Institute of Basic and Applied Chemistry of the Northeast of Argentina (IQUIBA-NEA), National Scientific and Technical Research Council (CONICET), Faculty of Exact and Natural Science and Surveying National University of the Northeast - UNNE, Av. Libertad 5470, 3400 Corrientes, Argentina; Chemistry Institute of Araraquara, São Paulo State University - UNESP, R. Prof. Francisco Degni 55, 14800-900 Araraquara, SP, Brazil.

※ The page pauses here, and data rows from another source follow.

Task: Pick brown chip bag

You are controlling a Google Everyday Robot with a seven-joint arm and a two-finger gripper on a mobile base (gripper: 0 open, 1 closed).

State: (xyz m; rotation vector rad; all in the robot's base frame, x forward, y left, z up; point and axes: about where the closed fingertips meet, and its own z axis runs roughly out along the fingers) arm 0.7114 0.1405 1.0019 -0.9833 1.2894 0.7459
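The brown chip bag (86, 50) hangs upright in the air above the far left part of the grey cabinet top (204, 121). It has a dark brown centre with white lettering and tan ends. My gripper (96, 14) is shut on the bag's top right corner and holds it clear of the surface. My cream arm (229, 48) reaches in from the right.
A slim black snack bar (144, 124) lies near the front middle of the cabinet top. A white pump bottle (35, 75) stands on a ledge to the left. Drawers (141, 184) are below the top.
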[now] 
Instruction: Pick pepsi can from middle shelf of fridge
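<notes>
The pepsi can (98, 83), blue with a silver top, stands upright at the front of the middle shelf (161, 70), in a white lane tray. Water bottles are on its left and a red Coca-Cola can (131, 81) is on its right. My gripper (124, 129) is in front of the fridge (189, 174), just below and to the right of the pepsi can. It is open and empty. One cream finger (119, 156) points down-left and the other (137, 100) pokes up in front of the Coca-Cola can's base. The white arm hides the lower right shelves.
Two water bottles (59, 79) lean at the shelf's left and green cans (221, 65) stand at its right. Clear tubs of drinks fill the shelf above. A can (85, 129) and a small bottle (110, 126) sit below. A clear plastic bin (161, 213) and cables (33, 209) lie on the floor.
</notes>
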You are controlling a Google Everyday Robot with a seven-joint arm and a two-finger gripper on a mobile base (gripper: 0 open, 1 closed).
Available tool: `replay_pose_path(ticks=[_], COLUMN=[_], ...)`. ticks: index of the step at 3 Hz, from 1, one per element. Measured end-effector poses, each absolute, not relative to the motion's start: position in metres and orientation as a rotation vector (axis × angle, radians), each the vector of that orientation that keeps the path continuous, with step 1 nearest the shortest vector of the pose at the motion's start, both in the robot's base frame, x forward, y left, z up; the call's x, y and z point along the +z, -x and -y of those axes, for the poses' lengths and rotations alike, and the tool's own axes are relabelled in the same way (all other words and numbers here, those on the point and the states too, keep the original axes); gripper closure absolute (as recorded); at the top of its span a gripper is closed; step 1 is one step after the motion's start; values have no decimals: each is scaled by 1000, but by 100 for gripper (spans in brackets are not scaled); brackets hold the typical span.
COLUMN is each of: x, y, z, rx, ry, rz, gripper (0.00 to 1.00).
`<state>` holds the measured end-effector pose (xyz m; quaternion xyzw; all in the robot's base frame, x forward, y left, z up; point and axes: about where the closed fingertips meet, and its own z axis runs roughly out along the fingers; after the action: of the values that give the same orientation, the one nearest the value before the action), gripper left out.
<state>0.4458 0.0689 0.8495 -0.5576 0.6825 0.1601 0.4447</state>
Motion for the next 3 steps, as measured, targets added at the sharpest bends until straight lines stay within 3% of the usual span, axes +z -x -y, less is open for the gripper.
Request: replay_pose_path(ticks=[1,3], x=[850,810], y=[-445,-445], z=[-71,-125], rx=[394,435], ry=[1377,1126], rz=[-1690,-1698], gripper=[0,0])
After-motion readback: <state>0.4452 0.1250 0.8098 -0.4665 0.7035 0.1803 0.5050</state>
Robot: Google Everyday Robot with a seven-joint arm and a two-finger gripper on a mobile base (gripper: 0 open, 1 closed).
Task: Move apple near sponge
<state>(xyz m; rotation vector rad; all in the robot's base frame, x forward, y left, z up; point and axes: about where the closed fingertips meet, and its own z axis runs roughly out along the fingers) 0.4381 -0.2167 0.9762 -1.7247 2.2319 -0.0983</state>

Faculty of Agricultural Sciences, UNNE, Sgto. Cabral, 1213, 3400 Corrientes, Argentina.
Food Chem. 2020 Nov 30;331:127051. doi: 10.1016/j.foodchem.2020.127051. Epub 2020 Jun 15.
A simple, fast, and efficient spark discharge-laser-induced breakdown spectroscopy (SD-LIBS) method was developed for determining rice botanic origin using predictive modeling based on support vector machine (SVM). Seventy-two samples from four rice varieties (Guri, Irga 424, Puitá, and Taim) were analyzed by SD-LIBS. Spectral lines of C, Ca, Fe, Mg, N and Na were selected as input variables for prediction model fitting. The SVM algorithm parameters were optimized using a central composite design (CCD) to find the better classification performance. The optimum model for discriminating rice samples according to their botanical variety was obtained using C = 5.25 and γ = 0.119. This model achieved 96.4% of correct predictions in test samples and showed sensitivities and specificities per class within the range of 92-100%. The developed method is robust and eco-friendly for rice botanic identification since its prediction results are consistent and reproducible and its application does not generate chemical waste.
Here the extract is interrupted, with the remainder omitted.